[Exercise details]: Scan the data beneath this task and copy each line that includes "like".

Stored entries:
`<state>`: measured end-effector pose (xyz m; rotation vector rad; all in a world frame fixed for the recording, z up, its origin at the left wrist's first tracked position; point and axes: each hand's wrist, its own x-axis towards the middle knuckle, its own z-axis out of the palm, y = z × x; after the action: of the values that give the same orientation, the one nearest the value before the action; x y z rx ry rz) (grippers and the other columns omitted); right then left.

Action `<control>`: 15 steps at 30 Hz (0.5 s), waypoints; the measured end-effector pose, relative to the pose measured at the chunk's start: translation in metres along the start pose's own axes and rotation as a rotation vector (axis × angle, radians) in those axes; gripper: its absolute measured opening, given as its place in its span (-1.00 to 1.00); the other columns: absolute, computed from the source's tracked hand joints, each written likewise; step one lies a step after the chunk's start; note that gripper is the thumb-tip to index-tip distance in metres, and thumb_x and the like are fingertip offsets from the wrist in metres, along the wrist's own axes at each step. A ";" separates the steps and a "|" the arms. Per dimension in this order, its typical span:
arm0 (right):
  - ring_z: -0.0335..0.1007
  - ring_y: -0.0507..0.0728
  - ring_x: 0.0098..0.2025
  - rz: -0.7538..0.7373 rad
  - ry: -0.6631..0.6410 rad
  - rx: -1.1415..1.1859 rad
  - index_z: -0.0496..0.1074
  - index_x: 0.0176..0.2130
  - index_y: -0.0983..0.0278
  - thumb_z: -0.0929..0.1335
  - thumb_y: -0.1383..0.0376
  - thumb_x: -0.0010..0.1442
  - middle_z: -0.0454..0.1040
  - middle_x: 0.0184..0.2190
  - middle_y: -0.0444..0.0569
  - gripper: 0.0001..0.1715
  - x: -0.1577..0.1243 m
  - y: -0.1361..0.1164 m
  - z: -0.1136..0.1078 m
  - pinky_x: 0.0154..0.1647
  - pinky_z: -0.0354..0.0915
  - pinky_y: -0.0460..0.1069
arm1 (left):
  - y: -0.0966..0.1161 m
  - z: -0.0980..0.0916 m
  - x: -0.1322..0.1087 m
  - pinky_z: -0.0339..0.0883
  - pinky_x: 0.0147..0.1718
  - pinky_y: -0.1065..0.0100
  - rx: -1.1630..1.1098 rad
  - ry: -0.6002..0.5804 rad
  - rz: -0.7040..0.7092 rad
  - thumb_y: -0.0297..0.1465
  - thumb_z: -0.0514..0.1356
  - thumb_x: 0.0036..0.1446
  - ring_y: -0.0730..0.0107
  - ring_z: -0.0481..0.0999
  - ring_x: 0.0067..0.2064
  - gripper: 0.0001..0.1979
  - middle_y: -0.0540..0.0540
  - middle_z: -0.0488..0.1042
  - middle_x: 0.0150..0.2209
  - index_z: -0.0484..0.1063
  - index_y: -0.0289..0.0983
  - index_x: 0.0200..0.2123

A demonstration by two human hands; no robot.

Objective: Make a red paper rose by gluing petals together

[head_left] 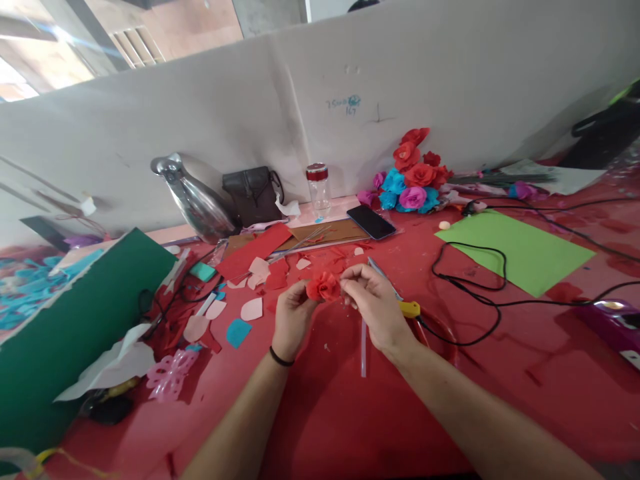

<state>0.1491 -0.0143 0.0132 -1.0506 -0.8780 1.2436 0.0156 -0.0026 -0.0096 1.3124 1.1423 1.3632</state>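
A red paper flower (pixel 324 287) is held up over the red table between my two hands. My left hand (pixel 294 316), with a black band at the wrist, closes on the flower's left side. My right hand (pixel 373 300) pinches at its right edge, thumb and fingertips together on a petal. Just beyond and under the right hand lies a tool with a yellow end (pixel 410 309), partly hidden by the hand. A clear glue stick (pixel 363 350) points toward me below it.
Cut petals (pixel 239 333) lie scattered on the left, near a green box (pixel 95 313) of blue pieces. Behind are a steel jug (pixel 195 200), glass jar (pixel 319 190), phone (pixel 371 221) and finished paper flowers (pixel 413 198). A black cable (pixel 493 303) loops by green paper (pixel 520 250).
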 end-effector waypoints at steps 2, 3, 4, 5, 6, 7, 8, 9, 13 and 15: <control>0.19 0.01 -0.52 0.006 0.024 -0.011 0.37 -0.47 0.21 0.36 0.20 -0.03 0.34 -0.58 -0.21 -0.87 0.002 0.000 -0.002 -0.48 0.10 -0.06 | 0.000 0.000 0.000 0.38 -0.23 0.29 -0.008 -0.008 -0.003 -0.37 0.32 -0.13 0.34 0.47 -0.35 -0.89 -0.03 0.56 -0.45 0.54 -0.27 -0.46; 0.23 0.02 -0.47 0.027 0.023 -0.016 0.40 -0.44 0.20 0.36 0.16 -0.01 0.38 -0.53 -0.19 -0.84 0.003 -0.001 -0.003 -0.45 0.12 -0.06 | 0.001 -0.001 -0.001 0.38 -0.21 0.26 -0.008 -0.019 -0.005 -0.36 0.32 -0.13 0.32 0.48 -0.33 -0.88 -0.04 0.56 -0.44 0.54 -0.27 -0.45; 0.28 0.04 -0.42 0.056 0.009 -0.018 0.42 -0.42 0.20 0.36 0.13 -0.01 0.42 -0.48 -0.17 -0.81 0.004 -0.001 -0.004 -0.41 0.15 -0.05 | 0.001 -0.001 -0.001 0.38 -0.19 0.25 -0.006 -0.035 -0.008 -0.36 0.32 -0.13 0.30 0.49 -0.32 -0.88 -0.04 0.57 -0.43 0.54 -0.27 -0.45; 0.30 0.06 -0.38 0.085 -0.020 -0.014 0.45 -0.40 0.20 0.37 0.10 -0.01 0.44 -0.44 -0.15 -0.78 0.005 -0.001 -0.004 -0.37 0.17 -0.04 | 0.002 -0.001 -0.001 0.38 -0.18 0.24 -0.002 -0.052 -0.010 -0.35 0.32 -0.13 0.29 0.49 -0.32 -0.87 -0.04 0.57 -0.44 0.55 -0.27 -0.46; 0.32 0.06 -0.37 0.104 -0.056 -0.004 0.46 -0.39 0.20 0.38 0.09 -0.02 0.46 -0.43 -0.13 -0.75 0.006 -0.002 -0.005 -0.35 0.18 -0.04 | 0.002 0.000 -0.002 0.38 -0.18 0.24 0.005 -0.071 -0.013 -0.34 0.32 -0.12 0.29 0.50 -0.32 -0.87 -0.04 0.57 -0.44 0.55 -0.27 -0.47; 0.32 0.06 -0.37 0.108 -0.089 0.008 0.47 -0.40 0.21 0.39 0.09 -0.03 0.46 -0.44 -0.13 -0.75 0.006 -0.002 -0.005 -0.34 0.19 -0.03 | 0.003 0.000 -0.002 0.38 -0.19 0.25 0.010 -0.086 -0.014 -0.33 0.32 -0.12 0.29 0.50 -0.33 -0.87 -0.04 0.57 -0.45 0.54 -0.28 -0.48; 0.32 0.06 -0.39 0.092 -0.110 0.014 0.47 -0.41 0.22 0.40 0.10 -0.04 0.46 -0.46 -0.13 -0.75 0.006 -0.003 -0.005 -0.33 0.20 -0.03 | 0.004 0.000 -0.002 0.38 -0.20 0.26 0.013 -0.098 -0.013 -0.33 0.32 -0.11 0.30 0.50 -0.34 -0.87 -0.04 0.56 -0.46 0.54 -0.28 -0.49; 0.32 0.05 -0.40 0.061 -0.120 0.009 0.47 -0.43 0.23 0.41 0.12 -0.05 0.46 -0.48 -0.13 -0.77 0.006 -0.004 -0.005 -0.33 0.21 -0.03 | 0.004 0.001 -0.002 0.38 -0.22 0.28 0.013 -0.108 -0.011 -0.32 0.32 -0.10 0.31 0.50 -0.35 -0.87 -0.04 0.56 -0.47 0.54 -0.28 -0.50; 0.35 0.07 -0.40 -0.133 -0.053 -0.132 0.46 -0.42 0.22 0.40 0.17 -0.01 0.49 -0.46 -0.10 -0.83 0.003 -0.009 -0.007 -0.31 0.25 -0.02 | 0.005 0.001 -0.002 0.38 -0.25 0.29 0.026 -0.126 0.006 -0.30 0.31 -0.08 0.31 0.48 -0.36 -0.85 -0.04 0.55 -0.49 0.54 -0.27 -0.52; 0.36 0.08 -0.40 -0.222 -0.010 -0.236 0.47 -0.38 0.22 0.38 0.17 0.04 0.50 -0.44 -0.08 -0.83 0.002 -0.012 -0.009 -0.31 0.25 -0.01 | 0.003 0.000 -0.002 0.37 -0.26 0.28 0.053 -0.119 0.016 -0.29 0.30 -0.07 0.30 0.47 -0.37 -0.84 -0.05 0.54 -0.49 0.53 -0.27 -0.54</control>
<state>0.1616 -0.0138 0.0217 -1.0994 -1.1370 0.9767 0.0155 -0.0047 -0.0066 1.4239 1.0957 1.2560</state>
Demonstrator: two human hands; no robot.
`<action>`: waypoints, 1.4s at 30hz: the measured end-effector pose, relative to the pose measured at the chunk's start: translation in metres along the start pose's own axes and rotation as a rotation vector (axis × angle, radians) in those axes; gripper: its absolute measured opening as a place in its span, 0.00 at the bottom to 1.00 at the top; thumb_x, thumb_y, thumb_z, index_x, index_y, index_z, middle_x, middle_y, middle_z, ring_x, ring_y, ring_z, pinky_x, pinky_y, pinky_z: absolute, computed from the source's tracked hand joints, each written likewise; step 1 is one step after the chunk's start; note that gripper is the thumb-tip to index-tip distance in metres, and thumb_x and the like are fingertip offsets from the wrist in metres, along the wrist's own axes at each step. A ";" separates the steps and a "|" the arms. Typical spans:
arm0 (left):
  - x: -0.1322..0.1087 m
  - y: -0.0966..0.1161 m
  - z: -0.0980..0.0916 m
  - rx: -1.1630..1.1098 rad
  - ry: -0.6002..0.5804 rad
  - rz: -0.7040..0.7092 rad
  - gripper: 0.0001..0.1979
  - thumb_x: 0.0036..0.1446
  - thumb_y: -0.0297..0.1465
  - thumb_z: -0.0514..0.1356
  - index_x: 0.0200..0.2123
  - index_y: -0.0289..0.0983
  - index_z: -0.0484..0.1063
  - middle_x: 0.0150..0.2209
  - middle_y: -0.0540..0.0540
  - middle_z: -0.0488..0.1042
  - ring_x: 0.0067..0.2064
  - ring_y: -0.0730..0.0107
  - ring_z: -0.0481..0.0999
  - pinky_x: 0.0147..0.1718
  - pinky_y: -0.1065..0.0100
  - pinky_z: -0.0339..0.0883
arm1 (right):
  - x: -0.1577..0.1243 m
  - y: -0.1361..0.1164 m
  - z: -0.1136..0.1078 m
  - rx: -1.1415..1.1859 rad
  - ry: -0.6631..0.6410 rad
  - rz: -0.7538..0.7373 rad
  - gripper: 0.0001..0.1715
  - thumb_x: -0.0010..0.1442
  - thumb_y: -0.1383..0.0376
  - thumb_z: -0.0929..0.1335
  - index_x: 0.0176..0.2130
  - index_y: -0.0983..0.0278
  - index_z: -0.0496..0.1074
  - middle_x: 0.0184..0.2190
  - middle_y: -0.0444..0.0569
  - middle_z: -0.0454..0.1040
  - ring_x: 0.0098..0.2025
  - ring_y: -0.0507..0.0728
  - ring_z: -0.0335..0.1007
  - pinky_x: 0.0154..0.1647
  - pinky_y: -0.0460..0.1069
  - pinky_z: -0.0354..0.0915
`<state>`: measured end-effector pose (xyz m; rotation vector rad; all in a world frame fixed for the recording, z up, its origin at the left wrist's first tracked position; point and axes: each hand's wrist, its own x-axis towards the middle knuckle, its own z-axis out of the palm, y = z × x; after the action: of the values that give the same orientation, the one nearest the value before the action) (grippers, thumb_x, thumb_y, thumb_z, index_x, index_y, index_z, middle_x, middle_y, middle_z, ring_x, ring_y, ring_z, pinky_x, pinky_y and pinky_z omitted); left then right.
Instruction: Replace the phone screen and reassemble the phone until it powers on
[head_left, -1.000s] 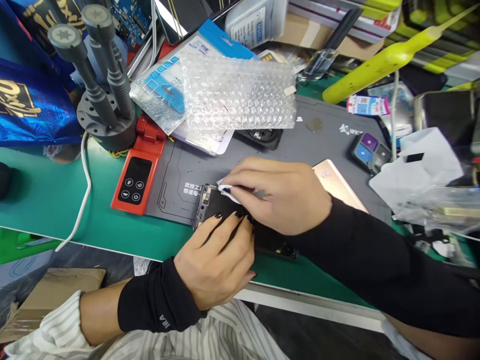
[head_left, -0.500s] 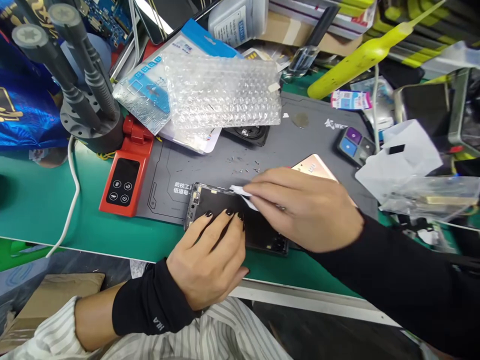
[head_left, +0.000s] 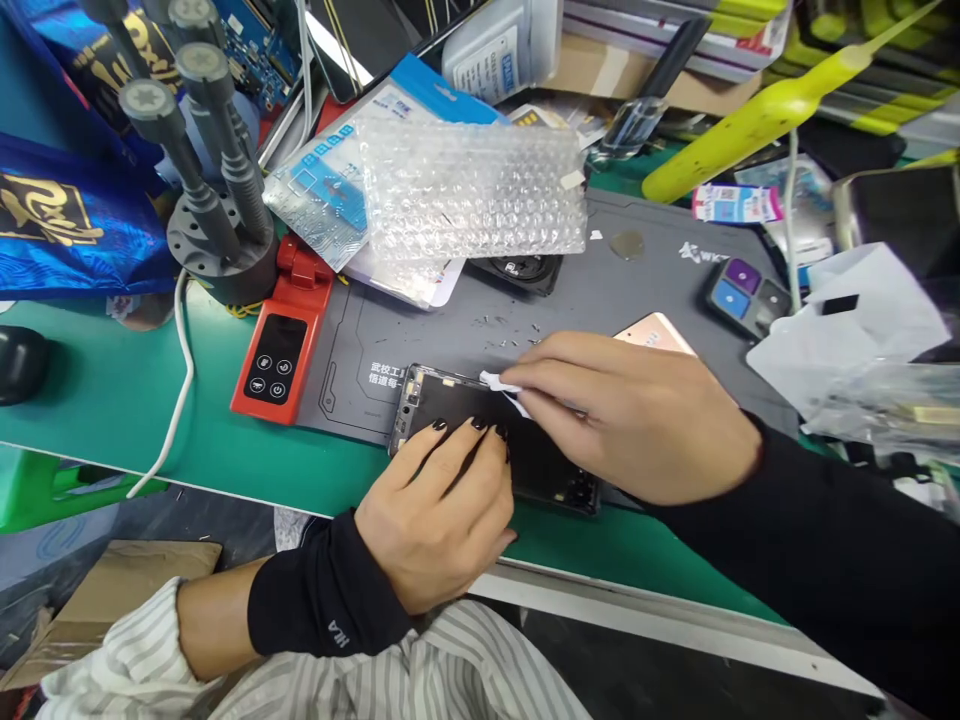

[Answer space]:
Action `<control>`: 15 steps at 30 Hz (0.5 s), waypoints; the measured end-effector pose, relative to the pose measured at the chunk's start: translation in metres along the start pose's own axes and rotation as a rotation vector (axis × angle, radians) in those axes; gripper: its absolute measured opening, given as its place in its span (-1.00 to 1.00); the other columns: absolute, computed from the source's tracked hand joints, each written likewise; step one lies a step after the chunk's start; note that gripper is the thumb-tip to index-tip distance in metres, and thumb_x and the like are fingertip offsets from the wrist in metres, along the wrist's own axes at each step. A ";" separates the steps and a "|" the arms. Per dimension in this order, its typical span:
`<action>`: waypoints, 1.4s at 30hz: the measured end-effector pose, relative to the pose measured at the chunk's start: translation in metres along the start pose's own axes and rotation as a rotation vector (axis × angle, radians) in those axes; gripper: its absolute measured opening as a place in its span, 0.00 at the bottom to 1.00 at the top; thumb_x, thumb_y, thumb_z, index_x, index_y, index_z, middle_x, middle_y, middle_z, ring_x, ring_y, ring_z, pinky_x, pinky_y, pinky_z: absolute, computed from the source's tracked hand joints, each written likewise; step 1 is one step after the chunk's start; note that gripper is the thumb-tip to index-tip distance in metres, and thumb_x and the like are fingertip offsets from the wrist in metres, along the wrist's own axes at each step. A ";" separates the steps and a "|" the arms. Typical spans:

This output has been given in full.